A review by spacenoirdetective
The Facts of Life by Graham Joyce

5.0

A glorious new classic in the genre of slightly ghost-tinged magical realism. A wonderful, large-personalitied family welcomes the newest babe in Frank, who is a typical young boy who just happens to have a mother who is slightly off, a wise grandmother, and a gaggle of uncles an aunts who all share in his raising at different points.

What impresses me about this book is the voices of each character coming through so clearly. I never felt that even one of the many characters that make up this family was indistinct, as is sometimes the case with similar books. This really is an "ensemble" piece of a novel with no real central character, though Cassie and her mother both share center stage. The Facts of Life refers to the realities we learn as children, and Frank learns his through so many different people, all of whom disagree with each other (usually in an amicable way). This is a novel that esteems the virtues of agreeing to disagree and the way it handles the subject of the afterlife is not to gloss over it with the too often cliched "quirky but well meaning" brand of character writing so common in this genre, but rather it's gentle and mature and most importantly just subtle enough to seem real.

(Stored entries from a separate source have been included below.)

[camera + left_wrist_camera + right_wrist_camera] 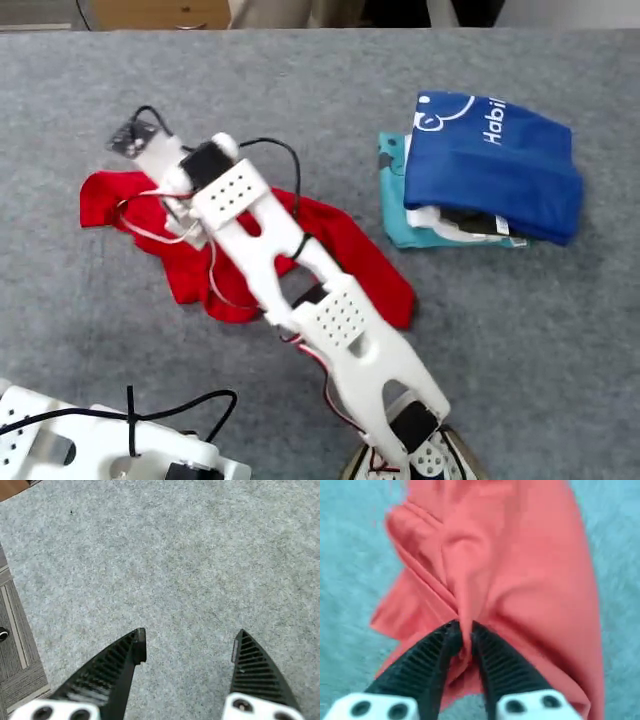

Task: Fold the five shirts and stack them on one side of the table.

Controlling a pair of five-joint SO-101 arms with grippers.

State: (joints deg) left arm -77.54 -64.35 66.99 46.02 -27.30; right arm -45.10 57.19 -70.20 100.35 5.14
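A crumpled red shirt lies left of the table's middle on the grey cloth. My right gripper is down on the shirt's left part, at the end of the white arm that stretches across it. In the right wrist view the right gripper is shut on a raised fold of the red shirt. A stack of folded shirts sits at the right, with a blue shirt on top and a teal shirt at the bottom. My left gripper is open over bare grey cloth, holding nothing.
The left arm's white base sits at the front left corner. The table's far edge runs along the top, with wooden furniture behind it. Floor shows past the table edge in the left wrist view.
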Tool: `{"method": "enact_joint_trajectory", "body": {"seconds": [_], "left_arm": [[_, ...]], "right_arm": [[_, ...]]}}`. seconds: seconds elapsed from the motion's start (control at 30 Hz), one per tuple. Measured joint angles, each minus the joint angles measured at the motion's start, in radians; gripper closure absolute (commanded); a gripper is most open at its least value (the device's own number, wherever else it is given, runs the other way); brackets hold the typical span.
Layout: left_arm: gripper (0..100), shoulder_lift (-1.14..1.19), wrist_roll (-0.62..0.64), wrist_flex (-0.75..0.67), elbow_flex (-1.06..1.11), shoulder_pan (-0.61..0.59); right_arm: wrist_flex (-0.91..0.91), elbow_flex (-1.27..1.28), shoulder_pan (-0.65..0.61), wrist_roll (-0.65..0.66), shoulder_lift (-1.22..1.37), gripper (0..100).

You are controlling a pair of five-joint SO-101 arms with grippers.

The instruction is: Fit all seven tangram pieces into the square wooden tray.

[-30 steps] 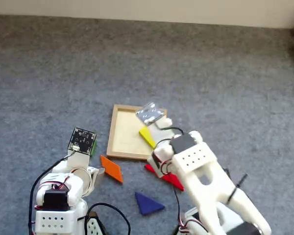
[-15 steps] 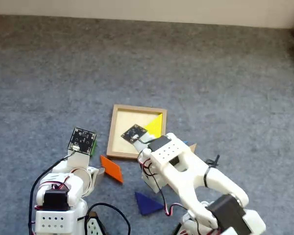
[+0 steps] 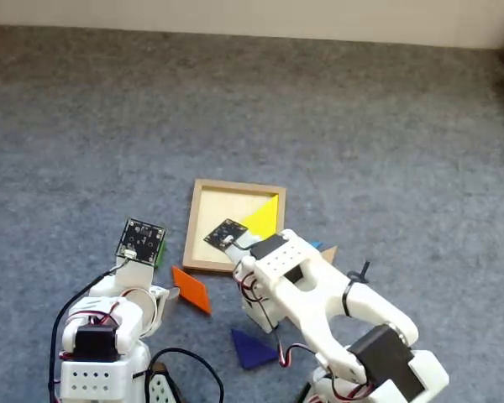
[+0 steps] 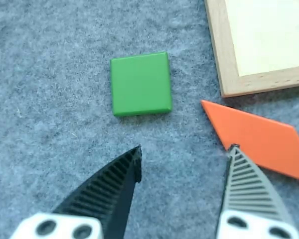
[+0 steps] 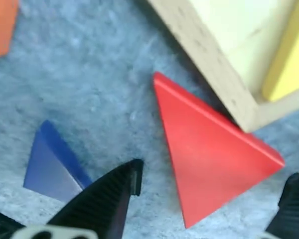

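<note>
The square wooden tray [image 3: 200, 227] holds a yellow triangle [image 3: 265, 215] in its far right corner. My right arm [image 3: 298, 281] reaches over the tray's near right corner. In the right wrist view my right gripper [image 5: 214, 181] is open just above the red triangle [image 5: 209, 149], which lies on the carpet against the tray's corner [image 5: 214, 74]. A blue triangle [image 5: 52, 164] lies beside it. My left gripper [image 4: 184, 157] is open above bare carpet, with the green square [image 4: 141, 83] ahead of it and the orange parallelogram [image 4: 259, 140] under one fingertip [image 4: 235, 159].
Grey carpet covers the whole floor. A light blue piece [image 3: 317, 246] and a tan piece [image 3: 329, 252] peek out beside my right arm. The blue triangle [image 3: 254, 348] lies near the arms' bases. Open carpet stretches beyond the tray.
My right gripper let go of the yellow triangle, which now lies in the tray's far right corner. The arm swung back to the tray's near edge over the red triangle. The left arm kept still.
</note>
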Motion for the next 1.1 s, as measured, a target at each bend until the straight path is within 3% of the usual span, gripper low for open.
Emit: {"method": "enact_joint_trajectory", "body": {"seconds": [0.47,0.9,1.1], "left_arm": [[74,0.0,0.0,0.0,0.0,0.0],[74,0.0,0.0,0.0,0.0,0.0],[74,0.0,0.0,0.0,0.0,0.0]], "right_arm": [[-0.049,0.006,-0.003,0.1,0.0,58.8],[-0.049,0.006,-0.003,0.103,0.0,59.0],[-0.049,0.006,-0.003,0.103,0.0,70.9]]}}
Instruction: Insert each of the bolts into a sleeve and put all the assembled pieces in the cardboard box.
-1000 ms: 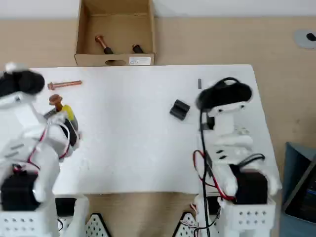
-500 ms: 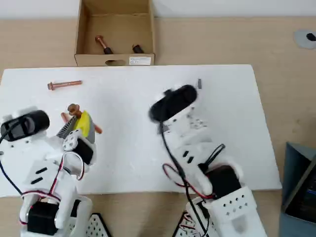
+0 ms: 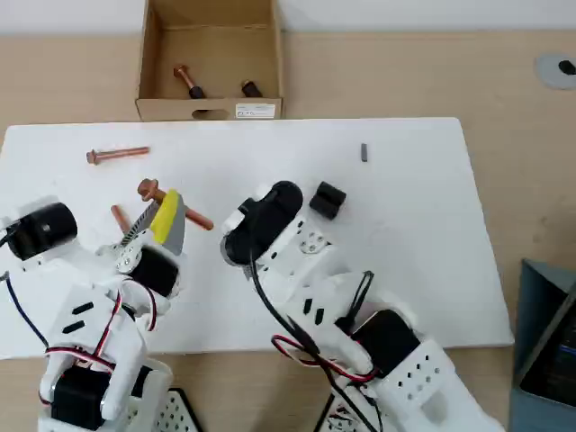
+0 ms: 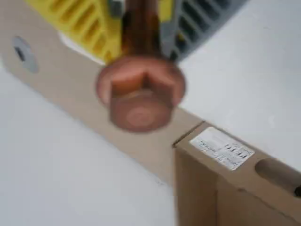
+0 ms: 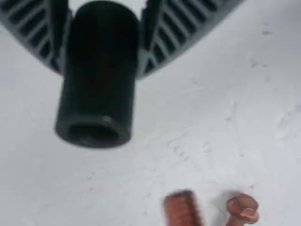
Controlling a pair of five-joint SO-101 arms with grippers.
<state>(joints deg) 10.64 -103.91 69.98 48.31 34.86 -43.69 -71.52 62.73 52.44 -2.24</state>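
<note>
Nearest the arm bases, my left pincer is closed around the shank of a copper bolt, with the yellow finger on one side and the grey on the other. The bolt's long axis runs roughly level and slantwise over the white surface. Its hex head is on the side away from my right pincer and its threaded tip aims towards it. That right pincer is clamped on a black sleeve, whose bore mouth sticks out past the fingers and faces the bolt's tip. The two are near but apart, so I judge this insertion not yet made. Just beside the left pincer a second bolt lies half hidden by the arm. Just beyond the right pincer sits a spare sleeve. Farther out from the left pincer a loose bolt lies crosswise. Farthest off, the cardboard box holds two assembled pieces. Two look done; by my count three bolts remain.
</note>
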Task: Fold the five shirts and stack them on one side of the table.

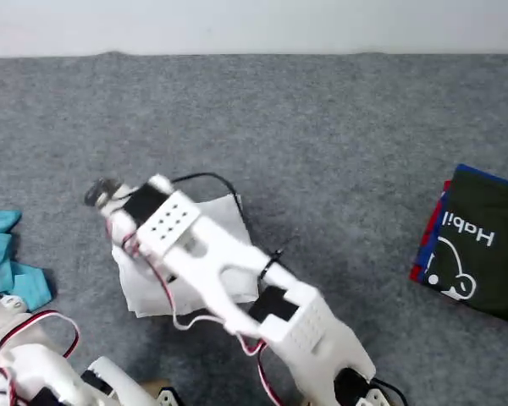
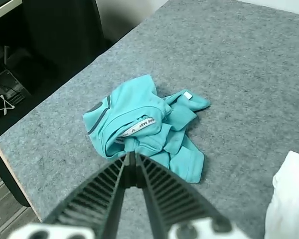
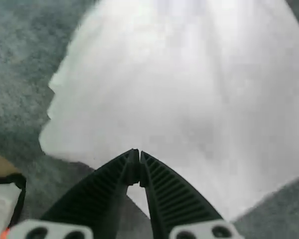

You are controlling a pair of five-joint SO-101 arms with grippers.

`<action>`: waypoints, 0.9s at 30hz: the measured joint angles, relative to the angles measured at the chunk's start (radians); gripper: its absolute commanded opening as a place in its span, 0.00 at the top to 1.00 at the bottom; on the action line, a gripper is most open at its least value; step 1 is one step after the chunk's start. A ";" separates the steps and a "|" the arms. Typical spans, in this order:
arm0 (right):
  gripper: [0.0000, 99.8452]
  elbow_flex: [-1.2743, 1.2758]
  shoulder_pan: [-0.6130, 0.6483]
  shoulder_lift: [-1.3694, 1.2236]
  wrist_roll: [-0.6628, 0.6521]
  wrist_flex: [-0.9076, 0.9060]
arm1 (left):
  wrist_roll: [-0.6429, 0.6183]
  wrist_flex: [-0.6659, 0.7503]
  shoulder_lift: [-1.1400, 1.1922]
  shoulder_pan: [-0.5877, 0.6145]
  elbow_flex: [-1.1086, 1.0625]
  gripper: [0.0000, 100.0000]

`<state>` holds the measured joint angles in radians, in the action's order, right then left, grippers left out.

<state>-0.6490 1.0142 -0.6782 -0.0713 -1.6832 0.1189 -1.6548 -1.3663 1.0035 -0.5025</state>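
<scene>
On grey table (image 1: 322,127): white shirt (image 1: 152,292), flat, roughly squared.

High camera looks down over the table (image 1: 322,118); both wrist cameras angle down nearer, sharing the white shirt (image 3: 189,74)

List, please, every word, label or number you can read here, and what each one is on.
On the dark folded shirt: white lettering, turned and too unsure to quote.
On the teal shirt: a neck label, print too small to read.
On the white shirt: no print seen.
</scene>
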 measured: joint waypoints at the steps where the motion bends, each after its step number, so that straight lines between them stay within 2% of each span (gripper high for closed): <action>1: 0.99 0.002 0.023 -0.026 0.000 0.021 | 0.002 0.000 0.000 0.000 0.000 0.99; 5: 0.99 0.002 0.101 -0.120 0.002 0.080 | 0.002 0.000 0.000 0.003 0.000 0.99; 8: 0.99 0.000 0.109 -0.129 0.002 0.086 | 0.002 -0.002 0.000 0.003 0.000 0.99; 12: 0.99 -0.086 0.078 -0.130 0.002 0.043 | 0.002 -0.025 0.000 0.003 0.000 0.99; 19: 0.99 -0.354 -0.049 -0.052 -0.040 -0.072 | 0.002 -0.026 0.000 -0.006 -0.003 0.98; 23: 0.99 -0.387 -0.141 0.048 -0.041 -0.072 | 0.002 -0.026 0.000 -0.109 -0.049 0.91; 27: 0.99 -0.341 -0.218 0.158 -0.041 -0.074 | 0.002 -0.054 0.000 -0.249 -0.097 0.89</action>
<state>-0.9897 0.7963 -0.5201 -0.1128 -1.7568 0.1204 -1.7085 -1.3663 0.7549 -0.5992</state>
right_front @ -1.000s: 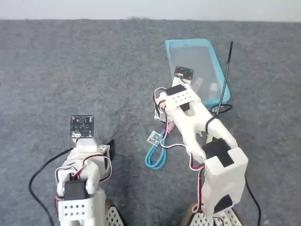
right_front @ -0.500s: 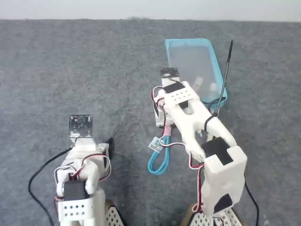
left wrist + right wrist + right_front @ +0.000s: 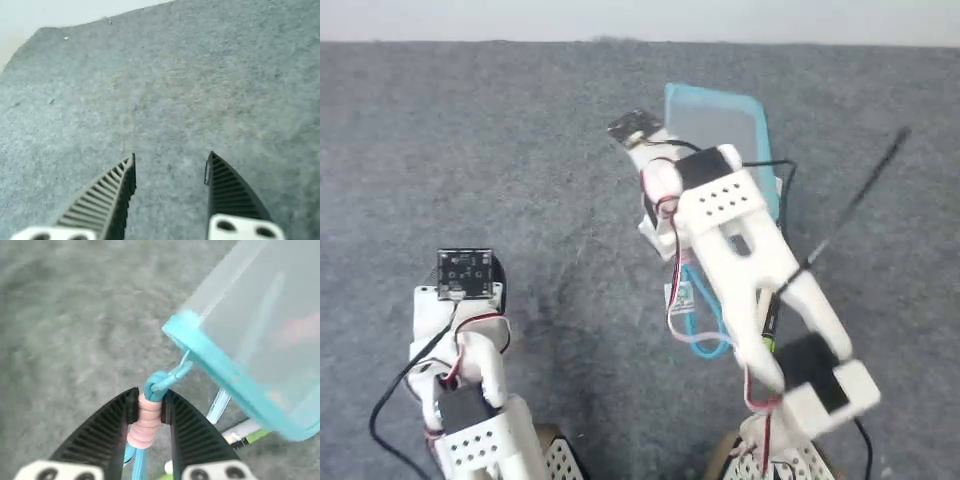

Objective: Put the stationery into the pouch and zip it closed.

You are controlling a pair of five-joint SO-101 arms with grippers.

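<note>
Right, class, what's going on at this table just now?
The right gripper is shut on the pink zipper pull at a corner of the translucent blue pouch. The left gripper hangs open over the grey table, holding nothing. A pen lies by the pouch's edge.

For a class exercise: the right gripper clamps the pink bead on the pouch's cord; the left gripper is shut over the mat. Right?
No: the left wrist view shows the left gripper open, not shut, over the mat. The right gripper does clamp the pink bead.
</note>
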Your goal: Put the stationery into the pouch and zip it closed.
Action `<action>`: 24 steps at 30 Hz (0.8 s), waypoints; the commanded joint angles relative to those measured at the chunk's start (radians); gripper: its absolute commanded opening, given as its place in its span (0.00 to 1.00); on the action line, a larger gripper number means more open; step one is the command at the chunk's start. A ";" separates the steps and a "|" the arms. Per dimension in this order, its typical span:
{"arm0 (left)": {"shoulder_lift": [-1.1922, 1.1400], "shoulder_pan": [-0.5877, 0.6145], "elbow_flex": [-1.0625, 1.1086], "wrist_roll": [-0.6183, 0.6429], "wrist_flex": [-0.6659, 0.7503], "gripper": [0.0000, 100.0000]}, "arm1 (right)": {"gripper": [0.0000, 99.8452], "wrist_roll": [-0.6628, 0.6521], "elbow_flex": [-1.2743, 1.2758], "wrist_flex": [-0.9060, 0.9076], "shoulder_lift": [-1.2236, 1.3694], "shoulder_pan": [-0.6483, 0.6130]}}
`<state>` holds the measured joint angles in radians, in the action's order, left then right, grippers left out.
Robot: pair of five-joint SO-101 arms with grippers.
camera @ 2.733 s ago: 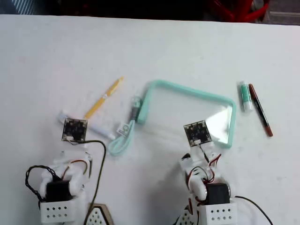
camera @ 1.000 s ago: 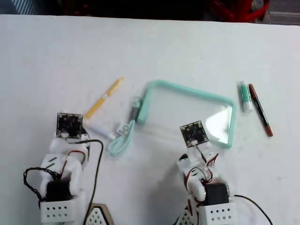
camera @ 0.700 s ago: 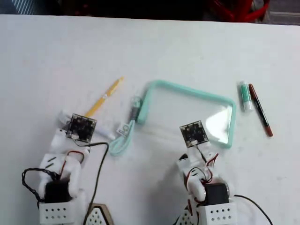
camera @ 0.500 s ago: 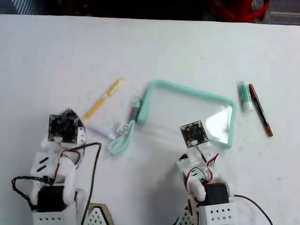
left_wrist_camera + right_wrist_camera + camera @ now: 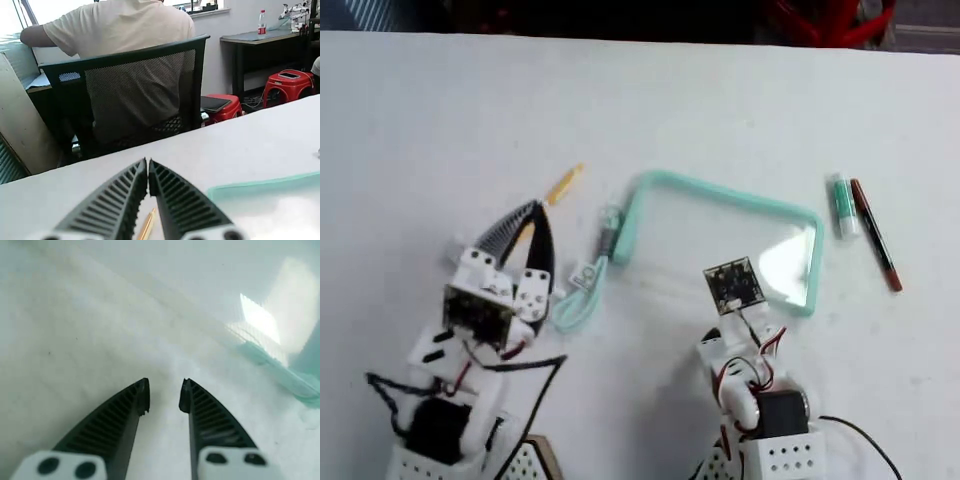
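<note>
The clear pouch (image 5: 720, 240) with a mint green edge lies flat at the table's middle, its zipper strap (image 5: 575, 300) trailing toward the left arm. My left gripper (image 5: 537, 207) is raised and shut on nothing, tips together (image 5: 148, 162), pointing out over the yellow pencil (image 5: 563, 184), which also peeks out below the fingers (image 5: 146, 227). My right gripper (image 5: 163, 396) hangs open just above the pouch's near side, by the mint edge (image 5: 280, 375), with nothing between its fingers. A green glue stick (image 5: 842, 205) and a red pen (image 5: 875, 235) lie beyond the pouch's right end.
A small grey piece (image 5: 610, 228) sits at the pouch's left end. The left arm's body (image 5: 480, 300) covers the table where a white pen lay. Bare white table (image 5: 640, 100) stretches to the far edge.
The left arm has swung up and tilted back, so its gripper now points out across the table above the pencil. The right arm has stayed still.
</note>
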<state>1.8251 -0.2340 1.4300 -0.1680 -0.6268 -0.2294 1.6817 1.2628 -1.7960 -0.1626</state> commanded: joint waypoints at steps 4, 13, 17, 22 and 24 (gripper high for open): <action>-0.001 0.070 0.213 -0.020 0.209 0.03 | 0.12 -0.005 0.009 0.005 -0.005 -0.008; -0.001 0.114 0.222 -0.011 0.226 0.03 | 0.12 -0.003 0.009 0.002 -0.005 -0.008; -0.001 0.114 0.224 -0.009 0.224 0.03 | 0.12 -0.005 0.009 0.005 -0.005 -0.001; -0.001 0.114 0.224 -0.009 0.190 0.03 | 0.01 -0.006 0.009 -0.001 -0.004 0.082; -0.001 0.110 0.224 -0.009 0.172 0.03 | 0.05 -0.011 0.009 -0.001 -0.005 0.104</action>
<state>1.8159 -0.1250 1.6571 -0.1772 -0.4411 -0.2294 1.6817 1.2628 -1.7960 -0.0951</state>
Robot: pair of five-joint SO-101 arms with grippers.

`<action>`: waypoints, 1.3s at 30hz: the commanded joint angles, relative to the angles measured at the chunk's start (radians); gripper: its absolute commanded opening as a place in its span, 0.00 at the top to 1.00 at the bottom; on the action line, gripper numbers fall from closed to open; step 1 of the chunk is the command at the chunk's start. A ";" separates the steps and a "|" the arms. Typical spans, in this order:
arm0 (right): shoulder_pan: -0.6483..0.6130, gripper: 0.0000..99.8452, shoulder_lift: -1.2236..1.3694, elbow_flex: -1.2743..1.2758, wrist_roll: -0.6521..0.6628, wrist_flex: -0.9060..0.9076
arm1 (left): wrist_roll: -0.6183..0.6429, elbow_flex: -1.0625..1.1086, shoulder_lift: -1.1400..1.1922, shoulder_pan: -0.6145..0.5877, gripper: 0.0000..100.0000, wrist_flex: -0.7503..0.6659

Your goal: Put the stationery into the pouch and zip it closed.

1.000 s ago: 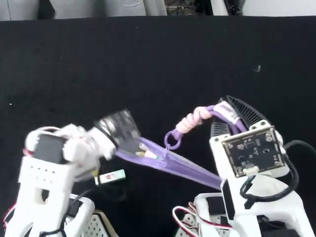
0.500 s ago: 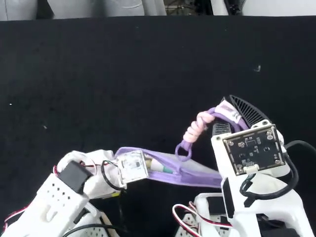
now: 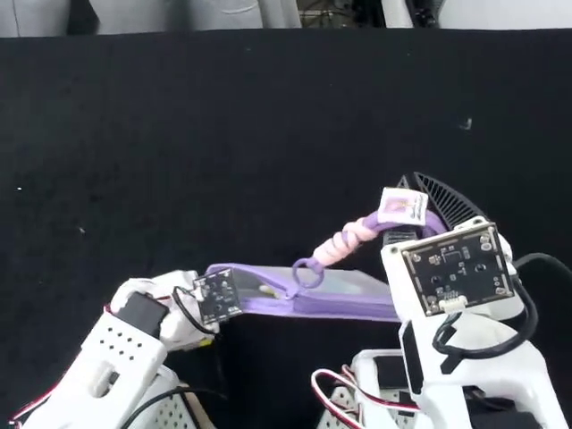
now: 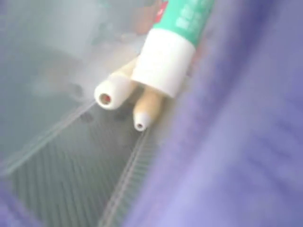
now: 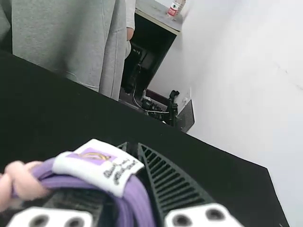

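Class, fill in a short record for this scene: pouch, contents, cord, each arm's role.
pouch: purple fabric pouch stretched between both arms over black table
contents: green-and-white capped tube, cream pen ends inside
cord: pink coiled cord with purple ring
right pincer: shut on the pouch's labelled end
left arm: at the opposite end

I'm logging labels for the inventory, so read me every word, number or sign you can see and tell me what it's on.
White tag on the purple pouch: dark script print, too blurred to read.
Green-and-white pen inside the pouch: white lettering, blurred, unreadable.
Circuit board on the right arm's wrist: markings too small to read.
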 commanded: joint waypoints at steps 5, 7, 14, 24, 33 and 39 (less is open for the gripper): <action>0.017 0.99 0.012 -0.004 -0.005 -0.021 | -0.071 0.081 0.005 -0.015 0.84 -0.106; 0.015 0.99 0.012 -0.004 -0.005 -0.021 | -0.074 0.081 0.005 -0.015 0.84 -0.106; 0.015 0.99 0.012 -0.004 -0.005 -0.023 | -0.112 0.087 0.005 -0.015 0.85 -0.104; 0.018 0.99 0.012 -0.002 -0.005 -0.026 | -0.155 0.077 -0.006 -0.015 0.97 -0.041; 0.018 0.99 0.012 -0.002 -0.005 -0.025 | -0.089 -0.183 -0.008 -0.093 0.97 0.095; 0.018 0.99 0.012 0.013 -0.003 -0.028 | -0.091 -0.449 -0.008 -0.148 0.97 0.290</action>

There are a lot of scenes in The Facts of Life that feel like miniature time capsules, with dialogue and wartime and postwar reconstruction all fully realized, captured in the minds of people who often don't know what to make of progress. It's a perfect ode to families pulling together and not judging people like our protagonist Cassie, whose minds just tend to wander a little bit more than ordinary folk. It's not a total drama but it's not a full comedy but rather a lighthearted drama with poignant prose strewn throughout.